As the light travels through the atmosphere, it is in constant danger of hitting an atom and being scattered. If the wavelength of the photon corresponds to blue light, then it is in great danger of being scattered, and will just become a part of the blue sky that we see everywhere but the sun itself. But we're going to look at the path of one of the photons that does not scatter of any air molecule. Instead, we're going to look at the possibility of it interacting with water.
In fact, we're going to go even more specific than that, and see what happens if it interacts with an ice crystal, floating in a cirrus cloud (http://ww2010.atmos.uiuc.edu/(Gh)/guides/mtr/cld/cldtyp/hgh/crs.rxml). These wispy clouds are relatively high up in the sky, and can be seen often throughout the year, though they often portent a change in the weather for the worse.

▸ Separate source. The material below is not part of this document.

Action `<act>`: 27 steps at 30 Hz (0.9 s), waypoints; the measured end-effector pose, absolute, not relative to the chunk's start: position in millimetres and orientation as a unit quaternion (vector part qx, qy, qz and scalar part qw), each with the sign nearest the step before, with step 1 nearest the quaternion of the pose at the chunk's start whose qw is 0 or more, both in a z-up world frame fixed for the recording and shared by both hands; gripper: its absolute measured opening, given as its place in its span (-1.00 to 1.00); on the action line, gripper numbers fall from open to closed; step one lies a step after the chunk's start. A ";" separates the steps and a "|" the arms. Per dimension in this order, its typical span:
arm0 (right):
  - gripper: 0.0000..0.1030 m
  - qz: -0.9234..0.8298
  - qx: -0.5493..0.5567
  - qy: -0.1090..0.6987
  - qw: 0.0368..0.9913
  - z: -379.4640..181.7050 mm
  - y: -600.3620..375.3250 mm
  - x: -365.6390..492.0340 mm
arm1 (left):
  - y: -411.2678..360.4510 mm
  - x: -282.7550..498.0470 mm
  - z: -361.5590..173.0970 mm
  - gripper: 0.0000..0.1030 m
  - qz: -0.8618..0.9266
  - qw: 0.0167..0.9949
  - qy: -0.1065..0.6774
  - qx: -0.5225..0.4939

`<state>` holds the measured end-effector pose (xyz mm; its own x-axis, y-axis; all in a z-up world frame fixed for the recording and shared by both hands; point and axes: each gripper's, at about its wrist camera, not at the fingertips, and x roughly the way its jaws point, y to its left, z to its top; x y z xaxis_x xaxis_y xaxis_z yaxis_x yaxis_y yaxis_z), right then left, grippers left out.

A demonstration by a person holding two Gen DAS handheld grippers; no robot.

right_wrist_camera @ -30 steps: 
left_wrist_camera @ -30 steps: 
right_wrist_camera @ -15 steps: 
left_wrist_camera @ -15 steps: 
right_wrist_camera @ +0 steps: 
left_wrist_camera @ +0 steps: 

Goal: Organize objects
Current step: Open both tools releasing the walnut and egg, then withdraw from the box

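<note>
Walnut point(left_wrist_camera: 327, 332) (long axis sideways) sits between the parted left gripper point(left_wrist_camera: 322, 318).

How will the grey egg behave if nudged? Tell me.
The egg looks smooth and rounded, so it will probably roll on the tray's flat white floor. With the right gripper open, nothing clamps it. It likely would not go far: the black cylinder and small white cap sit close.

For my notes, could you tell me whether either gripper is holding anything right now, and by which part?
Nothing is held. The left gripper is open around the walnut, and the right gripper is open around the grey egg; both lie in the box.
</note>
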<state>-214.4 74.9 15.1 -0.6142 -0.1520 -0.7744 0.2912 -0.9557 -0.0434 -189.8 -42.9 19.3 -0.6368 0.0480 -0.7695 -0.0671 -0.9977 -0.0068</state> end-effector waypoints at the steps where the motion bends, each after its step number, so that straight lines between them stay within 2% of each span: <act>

Ice takes on many forms, depending on the temperature and pressure that it is created in. But we are going to look purely at atmospheric pressure and perhaps 20 or 30 degrees below zero. In these conditions, ice forms a hexagonal structure, though that structure may be like a hexagonal plate, and it may be like a hexagonal tube, and it can be many things in between.
Let's say that we have those tubular, column crystals of ice. They are floating up there in the cirrus clouds in all different orientations.
Our photon, having started its journey a million years ago, whizzes through the atmosphere until it comes up a hexagonal ice crystal, and its path is deviated slightly. In fact, depending on the wavelength of the light, the angle by which it deviates will vary, and thus the ice crystal will split light into its different colours. However, most of the light will be diverted from its original path by around 22 degrees.
http://atoptics.co.uk/halo/circ1.htm
So, if the ice crystal was precisely in the line of sight between you and the sun and the photon hits the crystal, its path will be sent off by around 22 degrees, and it will no longer reach you.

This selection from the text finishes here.